Snowboarding video of Mark McMorris landing an amazing triple cork and wining gold in Big Air at X Games 2012. Canadian rider Mark McMorris claimed his first Winter X gold thanks to a massive backside triple cork mute 1440. McMorris scored 49 out of a possible 50 points for the trick.
“I didn’t really think it was going to come down to triples because there wasn’t a lot of airtime with the jump,” McMorris said after the competiton. “If you did send it deep, it made for a lot of airtime, but it also made for a lot of impact in the landing.”
McMorris landed the first triple cork 1440 at Snowmass in March 2011 and again in May during filming for “The Art of Flight,” but pulling it in competition is another thing altogether. After Torstein Horgmo’s gold medal triple flip in 2011, Winter X Games organizers decided to build a bigger, 80-foot step-up style jump for the competition this year in order to accommodate the level of progression happening in the sport and make way for more triple cork spins. Friday marked the first time the triple cork had been seen in competition.

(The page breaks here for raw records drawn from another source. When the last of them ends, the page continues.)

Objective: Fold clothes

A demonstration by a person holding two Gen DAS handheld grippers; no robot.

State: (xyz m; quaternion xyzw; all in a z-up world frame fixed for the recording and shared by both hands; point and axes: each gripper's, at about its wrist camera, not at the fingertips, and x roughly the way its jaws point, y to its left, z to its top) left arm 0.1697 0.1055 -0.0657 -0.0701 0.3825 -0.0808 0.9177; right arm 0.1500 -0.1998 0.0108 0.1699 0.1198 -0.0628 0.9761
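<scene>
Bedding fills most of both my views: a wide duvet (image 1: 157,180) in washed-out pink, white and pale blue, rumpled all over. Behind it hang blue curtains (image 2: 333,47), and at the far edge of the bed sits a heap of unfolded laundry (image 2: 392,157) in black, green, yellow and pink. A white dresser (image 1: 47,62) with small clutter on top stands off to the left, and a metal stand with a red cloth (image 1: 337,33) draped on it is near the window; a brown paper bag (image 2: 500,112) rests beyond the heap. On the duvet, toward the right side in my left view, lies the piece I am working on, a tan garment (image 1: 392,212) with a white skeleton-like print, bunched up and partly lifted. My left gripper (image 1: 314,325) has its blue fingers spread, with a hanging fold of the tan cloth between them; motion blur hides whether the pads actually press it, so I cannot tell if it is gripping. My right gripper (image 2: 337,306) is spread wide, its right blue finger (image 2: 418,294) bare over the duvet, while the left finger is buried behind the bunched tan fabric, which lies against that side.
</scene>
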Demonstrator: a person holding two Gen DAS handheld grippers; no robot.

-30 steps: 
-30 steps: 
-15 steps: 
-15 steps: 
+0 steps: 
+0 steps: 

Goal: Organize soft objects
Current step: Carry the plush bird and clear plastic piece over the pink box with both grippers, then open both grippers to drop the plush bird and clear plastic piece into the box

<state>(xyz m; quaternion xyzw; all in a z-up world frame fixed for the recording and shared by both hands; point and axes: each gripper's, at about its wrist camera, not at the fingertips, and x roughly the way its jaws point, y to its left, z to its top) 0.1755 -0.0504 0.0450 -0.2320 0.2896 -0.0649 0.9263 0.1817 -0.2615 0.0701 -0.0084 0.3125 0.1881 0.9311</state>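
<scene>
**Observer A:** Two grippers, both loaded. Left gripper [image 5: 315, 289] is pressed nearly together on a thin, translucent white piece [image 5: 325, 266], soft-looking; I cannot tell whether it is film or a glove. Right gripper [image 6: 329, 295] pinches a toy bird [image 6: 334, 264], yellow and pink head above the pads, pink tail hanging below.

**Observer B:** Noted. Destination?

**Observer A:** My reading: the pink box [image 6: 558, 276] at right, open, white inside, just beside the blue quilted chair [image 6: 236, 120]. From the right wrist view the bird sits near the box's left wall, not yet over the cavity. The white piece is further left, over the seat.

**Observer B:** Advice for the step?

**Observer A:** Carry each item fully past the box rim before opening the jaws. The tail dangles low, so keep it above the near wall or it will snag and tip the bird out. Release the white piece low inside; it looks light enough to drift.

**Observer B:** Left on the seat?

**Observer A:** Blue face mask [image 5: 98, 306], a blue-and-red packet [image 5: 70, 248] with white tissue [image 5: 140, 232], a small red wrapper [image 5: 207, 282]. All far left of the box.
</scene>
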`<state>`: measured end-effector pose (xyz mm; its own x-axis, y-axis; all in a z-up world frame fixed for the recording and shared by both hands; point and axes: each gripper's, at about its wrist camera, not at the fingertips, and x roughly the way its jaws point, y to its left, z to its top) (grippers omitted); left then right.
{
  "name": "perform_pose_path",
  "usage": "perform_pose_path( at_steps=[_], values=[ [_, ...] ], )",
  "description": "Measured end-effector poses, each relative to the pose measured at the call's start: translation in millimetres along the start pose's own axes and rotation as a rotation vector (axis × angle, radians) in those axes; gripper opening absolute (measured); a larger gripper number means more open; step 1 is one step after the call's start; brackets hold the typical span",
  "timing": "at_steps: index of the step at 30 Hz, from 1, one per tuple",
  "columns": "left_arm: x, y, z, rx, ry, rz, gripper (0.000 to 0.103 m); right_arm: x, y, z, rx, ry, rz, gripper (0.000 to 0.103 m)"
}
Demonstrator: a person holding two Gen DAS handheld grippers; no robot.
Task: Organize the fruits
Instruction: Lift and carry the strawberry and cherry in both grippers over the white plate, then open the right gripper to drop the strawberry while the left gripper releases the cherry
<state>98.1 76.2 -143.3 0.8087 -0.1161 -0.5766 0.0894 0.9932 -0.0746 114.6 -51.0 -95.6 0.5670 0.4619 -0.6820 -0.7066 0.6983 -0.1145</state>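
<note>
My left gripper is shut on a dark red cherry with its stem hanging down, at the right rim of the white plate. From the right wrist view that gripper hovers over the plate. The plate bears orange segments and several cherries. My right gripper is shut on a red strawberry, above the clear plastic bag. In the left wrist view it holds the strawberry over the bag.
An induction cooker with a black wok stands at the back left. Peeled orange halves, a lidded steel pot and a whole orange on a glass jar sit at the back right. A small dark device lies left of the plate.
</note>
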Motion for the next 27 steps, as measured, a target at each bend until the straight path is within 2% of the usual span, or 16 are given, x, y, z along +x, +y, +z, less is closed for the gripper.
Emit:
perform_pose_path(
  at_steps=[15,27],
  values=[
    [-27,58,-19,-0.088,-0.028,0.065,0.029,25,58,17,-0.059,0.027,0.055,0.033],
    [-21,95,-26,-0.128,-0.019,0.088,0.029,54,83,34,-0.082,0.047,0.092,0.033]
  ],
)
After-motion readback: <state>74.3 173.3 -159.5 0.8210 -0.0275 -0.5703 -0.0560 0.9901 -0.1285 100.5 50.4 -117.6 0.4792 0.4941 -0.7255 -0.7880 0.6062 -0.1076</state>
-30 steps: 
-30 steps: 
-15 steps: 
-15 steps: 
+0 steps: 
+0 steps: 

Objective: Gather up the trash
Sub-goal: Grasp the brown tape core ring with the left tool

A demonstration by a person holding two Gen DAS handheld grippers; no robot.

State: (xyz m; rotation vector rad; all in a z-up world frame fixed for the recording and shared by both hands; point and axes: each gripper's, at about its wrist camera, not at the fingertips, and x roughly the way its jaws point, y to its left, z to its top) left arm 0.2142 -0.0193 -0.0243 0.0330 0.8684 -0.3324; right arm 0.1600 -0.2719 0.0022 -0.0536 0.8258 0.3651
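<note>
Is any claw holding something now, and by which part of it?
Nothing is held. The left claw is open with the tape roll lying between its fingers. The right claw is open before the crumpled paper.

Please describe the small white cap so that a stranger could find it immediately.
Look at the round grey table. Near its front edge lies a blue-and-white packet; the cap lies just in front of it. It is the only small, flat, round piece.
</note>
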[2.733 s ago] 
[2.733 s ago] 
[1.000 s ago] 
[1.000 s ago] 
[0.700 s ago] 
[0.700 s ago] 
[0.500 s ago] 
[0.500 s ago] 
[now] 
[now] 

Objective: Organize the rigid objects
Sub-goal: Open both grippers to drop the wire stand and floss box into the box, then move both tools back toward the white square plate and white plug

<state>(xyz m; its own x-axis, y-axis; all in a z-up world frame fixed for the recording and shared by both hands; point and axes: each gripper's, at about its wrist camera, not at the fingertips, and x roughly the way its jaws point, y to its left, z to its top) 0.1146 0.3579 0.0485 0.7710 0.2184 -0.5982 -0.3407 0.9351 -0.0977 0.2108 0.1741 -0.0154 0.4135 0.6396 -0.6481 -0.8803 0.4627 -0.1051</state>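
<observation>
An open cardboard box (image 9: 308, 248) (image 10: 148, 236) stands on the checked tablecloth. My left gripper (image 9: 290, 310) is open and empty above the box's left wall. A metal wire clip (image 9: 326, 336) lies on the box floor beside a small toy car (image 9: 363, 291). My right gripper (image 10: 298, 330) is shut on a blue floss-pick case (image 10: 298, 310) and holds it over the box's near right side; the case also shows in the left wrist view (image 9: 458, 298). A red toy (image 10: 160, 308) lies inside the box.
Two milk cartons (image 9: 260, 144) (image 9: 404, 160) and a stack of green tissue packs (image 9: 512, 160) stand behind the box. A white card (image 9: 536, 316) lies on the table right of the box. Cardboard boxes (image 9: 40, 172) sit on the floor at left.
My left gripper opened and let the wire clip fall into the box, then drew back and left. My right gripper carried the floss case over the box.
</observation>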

“I was really pumped to land it,” McMorris said. “It could’ve gone either way, but I’ll take the win and it’s really cool to get my first X gold.”
Horgmo actually went bigger than McMorris in Friday’s final, nabbing a perfect score for his own backside triple cork 1440, but fell short of the top spot in the overall calculations. Big Air competitors are judged on the combined total of their two best tricks, and Horgmo fell on several triple cork attempts before landing it in his final run. McMorris’ frontside double cork mute 1080 in his first run helped him hold the overall lead. Sebastien Toutant claimed the bronze, thanks in part to his double cork Cab 1260.
“The jump was big enough. I think we were just missing a little more lift on the takeoff – a little pop,” said Horgmo, the first to attempt a triple in Friday’s final. “It was kind of a floater and it was so cold outside, but it was a lot better than last year’s jump. I had to go for it. It’s the X Games. It’s just something you gotta do.”
Friday was a huge day for McMorris, who also finished first in the elimination round of Men’s Snowboard Slopestyle and is a favorite to win the Slopestyle finals Saturday. This is his second year at Winter X Games. In 2011 he won silver in Slopestyle as a rookie and just missed the Big Air podium in fourth place. So far, this is shaping up to be his season; he also won the O’Neill Evolution Big Air in Davos, Switzerland, (a 6Star event on the TTR World Tour) in February and is the current leader in the Burton Global Open series after winning the slopestyle event at the Burton New Zealand Open in August.
“Today was heavy,” McMorris said after the late-night competition concluded Friday. “I’m just so happy with how Slopestyle semis went, and now this. And I’ve got a big day tomorrow.”